Exercise aim: Nothing outside the range is wanted. Repeat exactly the lines below from the one with "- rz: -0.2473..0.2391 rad" through the one with "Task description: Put".
━━━━━ Given data
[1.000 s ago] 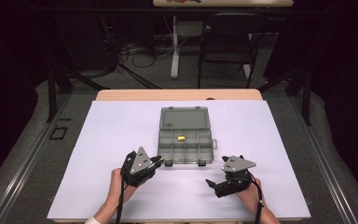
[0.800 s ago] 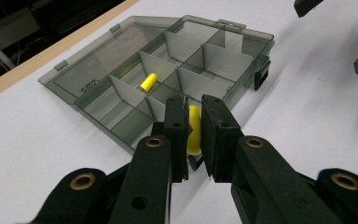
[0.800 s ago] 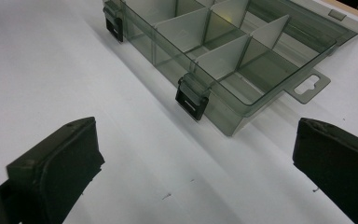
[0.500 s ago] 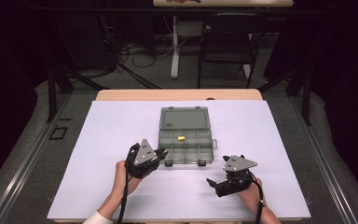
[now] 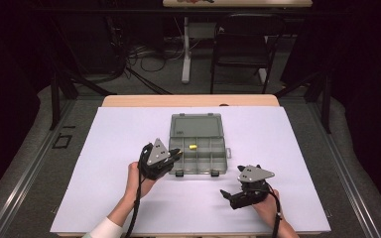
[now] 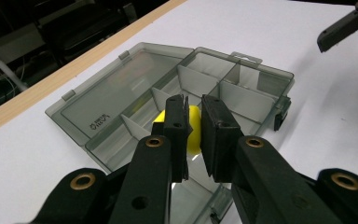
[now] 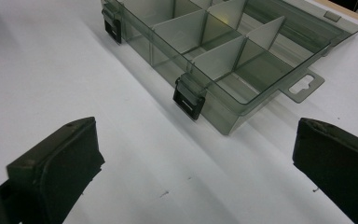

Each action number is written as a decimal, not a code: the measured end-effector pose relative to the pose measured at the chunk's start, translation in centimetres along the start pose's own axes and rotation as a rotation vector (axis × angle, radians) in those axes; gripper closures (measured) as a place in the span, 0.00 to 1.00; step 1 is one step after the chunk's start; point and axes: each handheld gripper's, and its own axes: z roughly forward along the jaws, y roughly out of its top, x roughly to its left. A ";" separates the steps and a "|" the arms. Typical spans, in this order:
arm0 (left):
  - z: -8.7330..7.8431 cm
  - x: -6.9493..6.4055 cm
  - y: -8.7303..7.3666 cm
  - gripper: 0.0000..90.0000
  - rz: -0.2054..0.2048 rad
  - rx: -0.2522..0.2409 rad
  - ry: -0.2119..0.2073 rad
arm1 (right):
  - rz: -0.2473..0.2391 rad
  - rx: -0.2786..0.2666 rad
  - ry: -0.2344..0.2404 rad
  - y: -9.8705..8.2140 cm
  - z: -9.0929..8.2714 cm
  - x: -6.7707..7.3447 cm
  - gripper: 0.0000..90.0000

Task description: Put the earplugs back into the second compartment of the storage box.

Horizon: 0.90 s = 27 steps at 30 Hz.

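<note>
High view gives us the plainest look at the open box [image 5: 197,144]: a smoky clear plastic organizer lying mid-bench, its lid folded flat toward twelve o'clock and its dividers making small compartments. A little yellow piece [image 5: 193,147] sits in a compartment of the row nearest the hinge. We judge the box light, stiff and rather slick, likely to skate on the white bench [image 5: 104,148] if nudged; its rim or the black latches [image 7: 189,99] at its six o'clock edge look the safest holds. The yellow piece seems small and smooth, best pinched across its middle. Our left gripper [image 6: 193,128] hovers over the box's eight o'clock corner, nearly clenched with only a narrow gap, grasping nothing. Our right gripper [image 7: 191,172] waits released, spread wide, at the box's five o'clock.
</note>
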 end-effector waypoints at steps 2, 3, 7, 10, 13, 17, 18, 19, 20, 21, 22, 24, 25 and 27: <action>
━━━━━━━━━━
Result of this task:
  - rz: -0.2473..0.2391 rad
  - rx: -0.2786..0.2666 rad
  - ry: -0.2344..0.2404 rad
  - y: -9.8705..8.2140 cm
  - z: -9.0929..8.2714 cm
  - x: -6.7707..7.3447 cm
  - gripper: 0.0000..90.0000

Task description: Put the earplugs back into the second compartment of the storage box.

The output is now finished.